QSCI381: Introduction to Probability & Statistics
Problem set #6
#1. A random sample of 80 cones from a seed orchard gave a mean seed count of 27 with a standard deviation of 4.2.
a) Construct a 90% confidence interval for the true average seed count per cone in the seed orchard.
b) With 99% confidence, what can we say about the maximum difference between the sample mean and the unknown population mean?
#2. The average height of 2 year old seedlings in a nursery is 18 inches. Investigating the option to change the fertilizer composition, the farmer wants to test the null hypothesis µ = 18 inches against a suitable alternative.
a) What null and alternative hypotheses should the owner use if he does not want to make the change unless the new feed is definitely superior.
b) What null and alternative hypotheses should he use if the new feed is cheaper and he would like to use it unless it is definitely inferior.
#3. The yield of sugarbeet from 6 random test plots is 1.4, 1.8, 1.3, 1.9, 2.2 & 1.5 tons per acre. Test at .025 level of significance whether this supports the null hypothesis that the average yield is no more than 1.5 tons per acre.
#4. In a provenence trial, 10 plots of variety A gave an average yield of 2.5 tons with standard deviation of 0.8 ton. 9 plots of variety B, on the other hand, gave an average yield of 3.2 tons with standard deviation of 1.2 tons. Use 0.05 significance level to test if the yield from variety B is greater than the yield from variety A.
#5. A random sample of size 49 is taken from a large population which has standard deviation of 5.6 gm. If we use the mean of this sample to estimate the mean of the population, with what confidence can we assert that the error is not more than 1.2 gm?

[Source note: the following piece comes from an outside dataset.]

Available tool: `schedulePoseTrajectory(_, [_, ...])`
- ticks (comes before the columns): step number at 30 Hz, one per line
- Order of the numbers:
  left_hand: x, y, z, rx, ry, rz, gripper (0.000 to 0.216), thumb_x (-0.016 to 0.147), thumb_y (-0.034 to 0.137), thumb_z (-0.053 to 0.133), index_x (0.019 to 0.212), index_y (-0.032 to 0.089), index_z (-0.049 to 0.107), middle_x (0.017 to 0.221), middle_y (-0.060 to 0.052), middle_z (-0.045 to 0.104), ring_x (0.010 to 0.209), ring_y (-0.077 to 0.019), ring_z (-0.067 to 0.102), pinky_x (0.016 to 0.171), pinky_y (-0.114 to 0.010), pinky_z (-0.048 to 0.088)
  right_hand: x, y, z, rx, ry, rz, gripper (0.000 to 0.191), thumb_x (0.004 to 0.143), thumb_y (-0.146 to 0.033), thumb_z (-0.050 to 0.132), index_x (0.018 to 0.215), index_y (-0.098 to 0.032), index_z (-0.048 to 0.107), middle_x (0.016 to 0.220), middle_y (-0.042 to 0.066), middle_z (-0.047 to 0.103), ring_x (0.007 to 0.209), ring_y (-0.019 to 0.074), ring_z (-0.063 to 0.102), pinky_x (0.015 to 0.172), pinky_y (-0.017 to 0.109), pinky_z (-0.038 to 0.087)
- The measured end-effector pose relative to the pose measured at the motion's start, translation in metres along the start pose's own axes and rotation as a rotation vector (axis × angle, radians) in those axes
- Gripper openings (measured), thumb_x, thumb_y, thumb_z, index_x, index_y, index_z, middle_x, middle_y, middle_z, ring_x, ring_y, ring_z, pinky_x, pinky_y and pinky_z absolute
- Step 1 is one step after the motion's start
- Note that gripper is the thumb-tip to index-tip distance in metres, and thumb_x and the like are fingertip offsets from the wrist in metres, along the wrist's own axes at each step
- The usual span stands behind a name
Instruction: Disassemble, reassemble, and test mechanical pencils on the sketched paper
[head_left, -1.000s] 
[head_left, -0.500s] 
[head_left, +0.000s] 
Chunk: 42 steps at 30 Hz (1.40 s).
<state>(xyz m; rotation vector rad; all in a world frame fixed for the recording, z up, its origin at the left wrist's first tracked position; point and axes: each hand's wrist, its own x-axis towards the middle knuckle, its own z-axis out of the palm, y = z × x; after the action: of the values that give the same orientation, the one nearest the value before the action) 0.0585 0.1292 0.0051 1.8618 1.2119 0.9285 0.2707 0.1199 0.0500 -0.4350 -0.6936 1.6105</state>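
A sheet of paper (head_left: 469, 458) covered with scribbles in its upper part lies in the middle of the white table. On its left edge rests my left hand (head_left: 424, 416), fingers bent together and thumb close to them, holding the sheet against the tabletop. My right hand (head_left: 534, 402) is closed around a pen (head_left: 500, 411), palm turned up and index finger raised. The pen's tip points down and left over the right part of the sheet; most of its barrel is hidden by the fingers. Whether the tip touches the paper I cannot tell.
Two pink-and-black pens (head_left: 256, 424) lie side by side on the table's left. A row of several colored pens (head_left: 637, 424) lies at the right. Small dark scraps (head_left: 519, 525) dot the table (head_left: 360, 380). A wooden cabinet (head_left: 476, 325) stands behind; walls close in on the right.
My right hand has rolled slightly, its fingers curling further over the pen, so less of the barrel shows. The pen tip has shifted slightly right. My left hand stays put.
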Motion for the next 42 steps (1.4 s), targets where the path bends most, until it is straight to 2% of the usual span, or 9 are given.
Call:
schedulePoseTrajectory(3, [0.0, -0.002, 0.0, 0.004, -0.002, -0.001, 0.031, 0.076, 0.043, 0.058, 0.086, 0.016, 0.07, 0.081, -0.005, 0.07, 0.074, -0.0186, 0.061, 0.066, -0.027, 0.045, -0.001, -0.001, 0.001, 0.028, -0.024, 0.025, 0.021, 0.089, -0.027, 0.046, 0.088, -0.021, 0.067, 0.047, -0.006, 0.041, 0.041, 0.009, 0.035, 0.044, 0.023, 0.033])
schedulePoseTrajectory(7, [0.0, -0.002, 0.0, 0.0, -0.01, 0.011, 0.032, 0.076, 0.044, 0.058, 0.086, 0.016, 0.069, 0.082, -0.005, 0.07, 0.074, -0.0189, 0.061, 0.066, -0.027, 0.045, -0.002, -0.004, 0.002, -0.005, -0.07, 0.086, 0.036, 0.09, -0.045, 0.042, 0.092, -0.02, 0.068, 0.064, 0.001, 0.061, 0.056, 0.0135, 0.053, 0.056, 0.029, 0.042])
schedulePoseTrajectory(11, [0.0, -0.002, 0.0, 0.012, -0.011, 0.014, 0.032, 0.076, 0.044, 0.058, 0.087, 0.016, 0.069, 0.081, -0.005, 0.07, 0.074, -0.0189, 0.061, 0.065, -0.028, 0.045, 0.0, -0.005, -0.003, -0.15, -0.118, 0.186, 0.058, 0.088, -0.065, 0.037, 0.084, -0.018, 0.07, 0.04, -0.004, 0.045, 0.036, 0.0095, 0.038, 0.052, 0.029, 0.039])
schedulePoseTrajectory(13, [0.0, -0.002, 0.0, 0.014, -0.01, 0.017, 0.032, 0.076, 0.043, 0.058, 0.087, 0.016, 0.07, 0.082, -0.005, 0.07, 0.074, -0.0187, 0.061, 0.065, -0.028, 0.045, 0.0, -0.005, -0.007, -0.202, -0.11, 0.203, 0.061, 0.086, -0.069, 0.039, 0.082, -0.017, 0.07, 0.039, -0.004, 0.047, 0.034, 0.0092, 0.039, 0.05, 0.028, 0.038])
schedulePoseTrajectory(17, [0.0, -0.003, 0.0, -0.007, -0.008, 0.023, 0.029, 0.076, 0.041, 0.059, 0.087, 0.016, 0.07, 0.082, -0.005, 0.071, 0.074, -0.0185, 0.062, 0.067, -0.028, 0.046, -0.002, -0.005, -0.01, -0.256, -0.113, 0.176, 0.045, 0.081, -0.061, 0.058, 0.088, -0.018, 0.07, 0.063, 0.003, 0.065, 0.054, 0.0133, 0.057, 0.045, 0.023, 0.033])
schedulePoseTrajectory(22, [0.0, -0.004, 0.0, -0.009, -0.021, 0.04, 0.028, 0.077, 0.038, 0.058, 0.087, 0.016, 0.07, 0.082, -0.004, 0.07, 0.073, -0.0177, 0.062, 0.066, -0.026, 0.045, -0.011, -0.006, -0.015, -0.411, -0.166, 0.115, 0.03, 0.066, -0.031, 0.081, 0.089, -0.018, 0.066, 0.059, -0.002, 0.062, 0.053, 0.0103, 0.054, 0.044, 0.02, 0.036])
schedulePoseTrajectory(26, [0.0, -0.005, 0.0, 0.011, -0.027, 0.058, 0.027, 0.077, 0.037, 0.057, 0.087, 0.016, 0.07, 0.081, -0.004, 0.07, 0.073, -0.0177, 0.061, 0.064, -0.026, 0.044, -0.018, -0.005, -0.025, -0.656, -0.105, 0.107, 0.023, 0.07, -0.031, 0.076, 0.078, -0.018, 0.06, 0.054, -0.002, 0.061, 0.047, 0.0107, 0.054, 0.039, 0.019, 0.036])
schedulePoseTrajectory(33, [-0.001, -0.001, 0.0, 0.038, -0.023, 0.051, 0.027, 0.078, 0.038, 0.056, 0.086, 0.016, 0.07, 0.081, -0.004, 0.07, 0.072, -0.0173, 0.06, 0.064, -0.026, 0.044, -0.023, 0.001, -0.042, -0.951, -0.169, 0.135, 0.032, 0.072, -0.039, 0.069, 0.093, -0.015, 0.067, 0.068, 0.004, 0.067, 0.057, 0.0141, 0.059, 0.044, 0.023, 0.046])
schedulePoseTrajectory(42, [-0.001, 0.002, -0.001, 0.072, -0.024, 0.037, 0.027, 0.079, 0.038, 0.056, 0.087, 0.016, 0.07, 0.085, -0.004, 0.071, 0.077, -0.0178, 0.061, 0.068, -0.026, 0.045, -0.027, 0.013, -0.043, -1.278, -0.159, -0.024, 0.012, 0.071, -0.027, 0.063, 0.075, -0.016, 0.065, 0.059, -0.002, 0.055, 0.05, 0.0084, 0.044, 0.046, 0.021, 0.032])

#6. In a study of the effectiveness of the weight reduction program, a group of 11 persons engaged in this program for one month showed the following results:
|
subject |
1 |
2 |
3 |
4 |
5 |
6 |
7 |
8 |
9 |
10 |
11 |
|
before |
181 |
214 |
182 |
180 |
160 |
172 |
155 |
167 |
203 |
245 |
146 |
|
after |
172 |
209 |
179 |
173 |
161 |
166 |
154 |
164 |
197 |
233 |
142 |
Test at .025 level of significance whether the program is effective in reducing weight
#7. How large a sample would be needed to estimate the average weight of six weeks old chicks within 5% of its true value at 0.95 confidence level.Assume that the coefficient of variation in chick weights is 25%, and that the chick population is extremely large.
Would the sample size be different if N = 1000? Explain.